The room grew dark, as you’d expect, along the shadows of the reception line,
where the wise and the noble had gathered to nibble at the salad,
to pile their crackers high with cheese squares,
to talk to the ladies who stood by precariously beside the delicate birds,
when suddenly, in the distance, an imposing figure approached,
a figure with a white beard, carrying a bag full of toys, riding a sleigh,
commanding his elves, just as Lord Russell had logically described him.
The glass room filled with expectation and alarm,
as if to prepare for a confrontation on the nature of reality.
Just minutes before, Lord Russell had lectured on certain problematic,
falsely but apparently referring, expressions,
proving that it was not necessary to exist to have things said about you.
And thus, he had said some just awful things about Santa,
though nothing all that personal.
It was rumored Russell himself was reconciled
now with the great Wittgenstein over that misunderstanding
years before about the rhinoceros in the room.
They could now speak to each other occasionally, at least in private settings,
though not yet in full debate in a linguistic analysis.
Ergo, in the final analysis, it is understood, even expected,
among the great men that philosophy is not a trifle, a mere child’s toy.
In Russell’s day, it was no less than a battle for the hearts and minds of statesmen
and the ladies in petticoats.

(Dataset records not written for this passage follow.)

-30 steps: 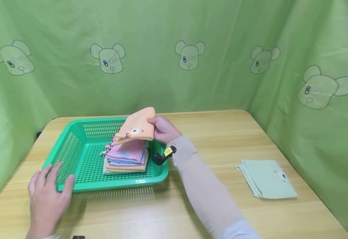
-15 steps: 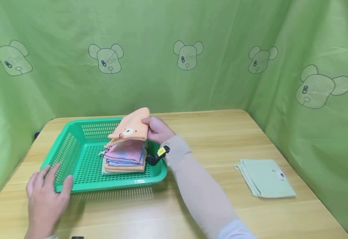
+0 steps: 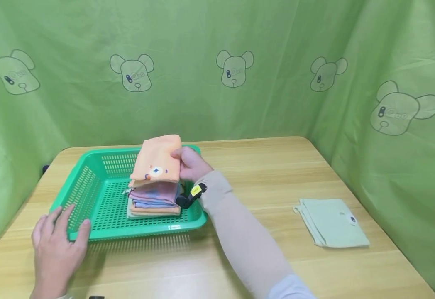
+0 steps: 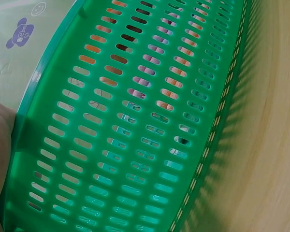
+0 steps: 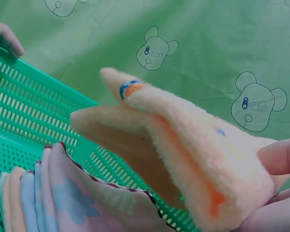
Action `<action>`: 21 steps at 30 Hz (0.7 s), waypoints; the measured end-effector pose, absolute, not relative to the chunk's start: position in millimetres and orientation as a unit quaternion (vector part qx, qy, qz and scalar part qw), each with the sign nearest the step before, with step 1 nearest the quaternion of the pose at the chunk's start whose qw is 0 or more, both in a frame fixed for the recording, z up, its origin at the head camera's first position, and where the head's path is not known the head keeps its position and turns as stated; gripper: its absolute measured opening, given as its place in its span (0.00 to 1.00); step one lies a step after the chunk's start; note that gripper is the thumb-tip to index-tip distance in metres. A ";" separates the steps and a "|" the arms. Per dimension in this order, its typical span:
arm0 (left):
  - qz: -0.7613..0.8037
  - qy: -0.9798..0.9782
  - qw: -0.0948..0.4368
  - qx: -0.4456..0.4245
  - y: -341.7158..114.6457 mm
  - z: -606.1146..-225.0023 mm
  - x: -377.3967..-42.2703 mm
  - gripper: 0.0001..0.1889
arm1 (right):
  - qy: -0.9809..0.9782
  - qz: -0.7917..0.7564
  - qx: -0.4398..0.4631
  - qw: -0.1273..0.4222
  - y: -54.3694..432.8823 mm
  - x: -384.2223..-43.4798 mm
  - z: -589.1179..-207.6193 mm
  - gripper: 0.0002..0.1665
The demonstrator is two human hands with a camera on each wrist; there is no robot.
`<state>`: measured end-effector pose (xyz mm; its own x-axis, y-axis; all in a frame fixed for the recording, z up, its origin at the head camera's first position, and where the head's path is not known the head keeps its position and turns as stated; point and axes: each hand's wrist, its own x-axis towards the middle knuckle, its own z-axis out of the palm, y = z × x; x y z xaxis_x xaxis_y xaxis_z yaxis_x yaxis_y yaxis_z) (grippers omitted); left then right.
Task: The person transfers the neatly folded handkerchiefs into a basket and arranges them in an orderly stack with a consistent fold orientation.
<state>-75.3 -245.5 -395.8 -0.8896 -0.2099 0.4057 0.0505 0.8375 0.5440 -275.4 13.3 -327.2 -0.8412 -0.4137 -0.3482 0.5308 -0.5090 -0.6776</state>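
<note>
My right hand pinches the right edge of a folded orange towel with a small embroidered face. The towel hangs tilted above a stack of folded towels inside the green plastic basket. In the right wrist view the held towel shows its folded layers, parted at the far end, and the pink towel tops the stack below it. My left hand rests at the basket's front left corner, fingers over the rim. From the left wrist, the basket's slotted wall fills most of the view.
A folded pale green towel lies on the wooden table at the right. Green curtains with bear-head prints enclose the back and sides. A black wrist camera on the right sleeve overlaps the basket's right side.
My right hand has moved left with the orange towel, bringing it over the stack, and the towel's face now turns more toward the head camera. The left hand stays at the basket corner.
</note>
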 end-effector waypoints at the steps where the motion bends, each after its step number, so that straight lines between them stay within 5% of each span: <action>1: -0.282 -0.930 0.231 0.043 -245.7 -395.9 -75.3 0.30 | 0.413 -0.866 0.071 0.273 12.0 -275.5 -327.2 0.32; 21: -0.285 -0.927 0.241 0.039 -246.2 -395.7 -76.8 0.29 | 0.494 -0.805 0.099 0.312 -5.4 -271.6 -338.3 0.28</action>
<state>-76.8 -246.2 -395.7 -0.8811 -0.2098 0.4239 0.0642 0.8349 0.5467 -271.6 -5.4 -338.3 -0.7854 -0.4052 -0.4679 0.6007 -0.3168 -0.7340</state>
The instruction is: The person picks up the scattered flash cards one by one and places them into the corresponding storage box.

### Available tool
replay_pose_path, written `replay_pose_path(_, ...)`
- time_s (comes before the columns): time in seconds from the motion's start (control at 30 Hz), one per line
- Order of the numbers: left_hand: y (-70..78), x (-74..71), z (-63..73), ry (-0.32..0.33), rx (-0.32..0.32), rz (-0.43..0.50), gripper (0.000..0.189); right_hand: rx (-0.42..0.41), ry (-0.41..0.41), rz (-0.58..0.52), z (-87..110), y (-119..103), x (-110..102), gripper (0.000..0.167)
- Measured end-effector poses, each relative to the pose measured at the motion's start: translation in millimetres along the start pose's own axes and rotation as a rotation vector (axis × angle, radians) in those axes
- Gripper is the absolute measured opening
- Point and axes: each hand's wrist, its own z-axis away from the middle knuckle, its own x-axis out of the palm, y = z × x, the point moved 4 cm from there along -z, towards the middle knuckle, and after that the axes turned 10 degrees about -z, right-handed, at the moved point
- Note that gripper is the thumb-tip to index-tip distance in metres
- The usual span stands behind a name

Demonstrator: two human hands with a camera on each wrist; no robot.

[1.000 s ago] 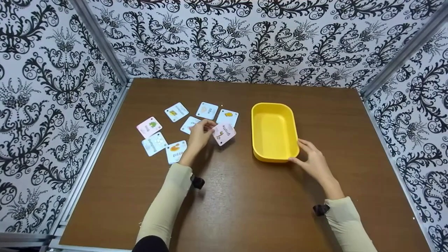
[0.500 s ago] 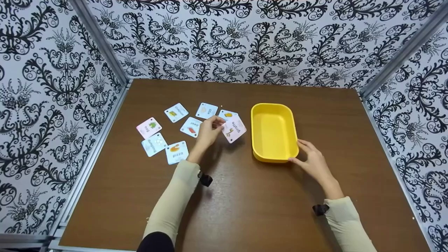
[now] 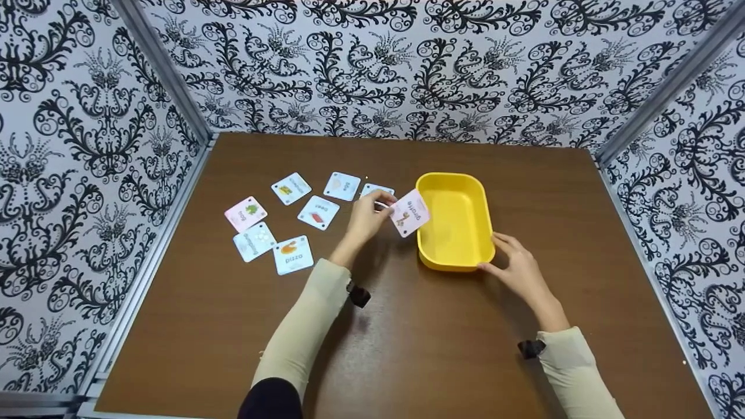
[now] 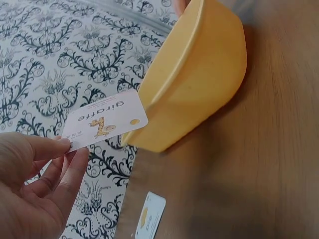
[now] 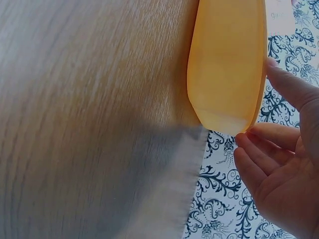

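My left hand (image 3: 365, 221) pinches a pink giraffe card (image 3: 410, 213) by one corner, thumb on one face and fingers behind. In the head view the card's far end overlaps the left rim of a yellow plastic bin (image 3: 457, 263); it is raised off the table. The left wrist view shows the giraffe card (image 4: 103, 121) tilted beside the bin's wall (image 4: 209, 64). My right hand (image 3: 520, 273) holds the bin's near right corner, thumb at the near side and fingers along the right side. Partly behind my left hand lies a blue card (image 3: 378, 190).
Several cards lie at left on the brown table (image 3: 442, 349): a pizza card (image 3: 293, 255), a beef card (image 3: 318, 212), a pink frog card (image 3: 245, 213) and a sandwich card (image 3: 291, 188) among them. Patterned walls (image 3: 372, 70) enclose the back and sides.
My left hand has moved right with the giraffe card, from above the other cards to the bin's left rim. The beef and pizza cards came into fuller view. My right hand stayed at the bin.
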Motion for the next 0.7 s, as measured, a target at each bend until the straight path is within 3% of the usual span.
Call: replay_pose_path(0.7,25.0,42.8,-13.0,-0.107,-0.02,-0.028,0.015,-0.002,0.006,0.008,0.3,-1.7,-0.6,0.075)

Elegantly putting down his wine,
and his plate of the best hors d’oeuvres the college could afford to cater,
Bertrand Russell lit his pipe and stared at Santa,
mumbling as if lost in a predicate logic.
He would have to let his argument stand on its own, he eventually surmised.
Santa stared back at Russell from within this non-existence
(which I’ll give to him, he totally owned) with his ruddy cheeks,
his pudgy face, all descriptions he was less known for,
and some even for which Russell had no way to know or express.
Not answering my question, Saul Kripke couldn’t help it
and disappeared into thin air before our very eyes.
But not disputing anything, Santa formulated a question
that alas, might take years to answer for even a young, energetic Princeton prof
like Saul Kripke himself once was,
a question that would not tonight be heard above all the fuss and turmoil in the room.